Practice Relating to Rule 152. Command Responsibility for Orders to Commit War Crimes
Germany’s Military Manual (1992) provides:
Superiors shall only issue orders which are in conformity with international law. A superior who issues an order contrary to international law exposes not only himself but also the subordinate obeying to the risk of being prosecuted.
Germany’s Law on the Legal Status of Military Personnel (1995) provides that a superior “may give orders only for official purposes and only in observance of the rules of international public law … He bears responsibility for his orders.”
Germany’s Penal Code (1998) provides: “Whoever commits the crime himself or through another shall be punished as a perpetrator.” As regards incomplete crimes such as an illegal order given but not carried out by the subordinate, it also states: “An attempt to commit a serious criminal offence is always punishable.”
In its judgment in the Dover Castle case in 1921, the German Reichsgericht held:
It is a military principle that the subordinate is bound to obey the orders of his superiors. This duty of obedience is of considerable importance from the point of view of criminal law. Its consequence is that, when the execution of a service order involves an offence against the criminal law, the superior giving the order is alone responsible.

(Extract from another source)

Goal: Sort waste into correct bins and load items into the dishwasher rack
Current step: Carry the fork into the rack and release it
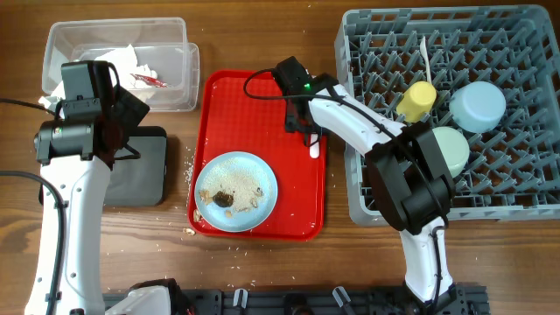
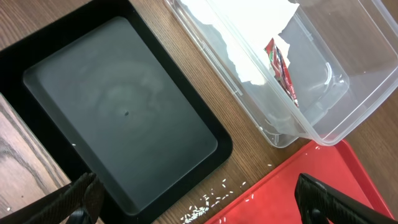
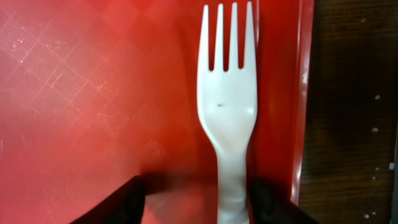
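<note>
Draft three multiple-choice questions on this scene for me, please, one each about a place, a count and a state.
1. Where does the crumpled white paper napkin lie?
A. in the clear plastic rectangular tub
B. in the shallow black rectangular tray
C. on the flat red serving tray

2. How many tines has the white plastic fork?
A. three
B. four
C. five

3. How is the right gripper?
A. shut on the fork
B. open astride the fork's handle
C. open above the grey rack

1 A: it lies in the tub beside a red wrapper.
2 B: four tines show.
3 B: its fingers stand spread, the handle between them.
</note>
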Robot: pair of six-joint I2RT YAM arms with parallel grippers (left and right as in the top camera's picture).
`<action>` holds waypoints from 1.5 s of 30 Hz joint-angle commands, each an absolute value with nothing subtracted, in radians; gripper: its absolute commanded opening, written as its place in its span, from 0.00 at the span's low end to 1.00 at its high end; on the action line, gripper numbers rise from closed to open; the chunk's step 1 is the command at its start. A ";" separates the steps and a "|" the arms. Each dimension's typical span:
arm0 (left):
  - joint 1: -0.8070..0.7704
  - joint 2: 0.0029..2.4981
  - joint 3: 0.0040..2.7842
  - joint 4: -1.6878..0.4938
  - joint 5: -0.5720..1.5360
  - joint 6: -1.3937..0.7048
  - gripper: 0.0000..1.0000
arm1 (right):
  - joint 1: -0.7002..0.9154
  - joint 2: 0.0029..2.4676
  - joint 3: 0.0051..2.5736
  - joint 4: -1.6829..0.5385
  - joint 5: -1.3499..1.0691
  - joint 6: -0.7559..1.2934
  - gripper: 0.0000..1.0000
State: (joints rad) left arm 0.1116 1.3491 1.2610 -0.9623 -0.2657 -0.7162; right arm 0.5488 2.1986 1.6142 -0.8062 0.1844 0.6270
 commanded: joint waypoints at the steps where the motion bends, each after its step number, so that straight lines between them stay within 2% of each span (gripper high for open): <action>1: 0.115 1.343 1.261 -0.962 -0.289 -0.712 1.00 | 0.545 2.237 1.608 -0.804 0.189 0.603 0.41; 2: 0.115 1.343 1.261 -0.962 -0.289 -0.712 1.00 | 0.545 2.237 1.608 -0.805 0.176 0.602 0.31; 5: 0.115 1.343 1.261 -0.962 -0.289 -0.712 1.00 | 0.545 2.237 1.609 -0.805 0.145 0.598 0.12; 9: 0.115 1.343 1.261 -0.962 -0.289 -0.712 1.00 | 0.538 2.229 1.646 -0.833 0.115 0.562 0.05; 15: 0.115 1.343 1.261 -0.962 -0.289 -0.712 1.00 | 0.452 2.076 1.735 -0.875 0.057 0.435 0.05; 22: 0.115 1.343 1.261 -0.962 -0.289 -0.712 1.00 | 0.173 1.820 1.798 -0.849 0.030 0.147 0.07; 25: 0.115 1.343 1.261 -0.962 -0.289 -0.712 1.00 | 0.045 1.790 1.798 -0.845 0.030 0.015 0.08; 29: 0.115 1.343 1.261 -0.962 -0.289 -0.712 1.00 | -0.060 1.802 1.770 -0.812 -0.054 -0.024 0.10; 35: 0.115 1.343 1.261 -0.962 -0.289 -0.712 1.00 | -0.121 1.905 1.758 -0.748 -0.068 -0.108 0.17; 37: 0.115 1.343 1.261 -0.962 -0.289 -0.712 1.00 | -0.122 1.955 1.758 -0.716 -0.037 -0.109 0.20; 43: 0.115 1.343 1.261 -0.962 -0.289 -0.712 1.00 | -0.122 2.019 1.758 -0.695 -0.022 -0.109 0.21; 45: 0.115 1.343 1.261 -0.962 -0.289 -0.712 1.00 | -0.122 2.019 1.760 -0.699 -0.023 -0.103 0.26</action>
State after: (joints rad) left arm 0.1116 1.3491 1.2610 -0.9623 -0.2657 -0.7162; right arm -0.1196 2.0117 1.7607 -0.7017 -0.0406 -0.0952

The Report on the Practice of Germany states:
By giving a criminal order, the superior violates his obligations under the [Law on the Legal Status of Military Personnel] … If the order is executed, the superior can be punished for having committed a war crime according to general rules on perpetration as stated in section 25 of the German Penal Code. If the order has not been followed the superior can be punished according to the concept of incomplete crimes … embodied in section 22 of the German Penal Code.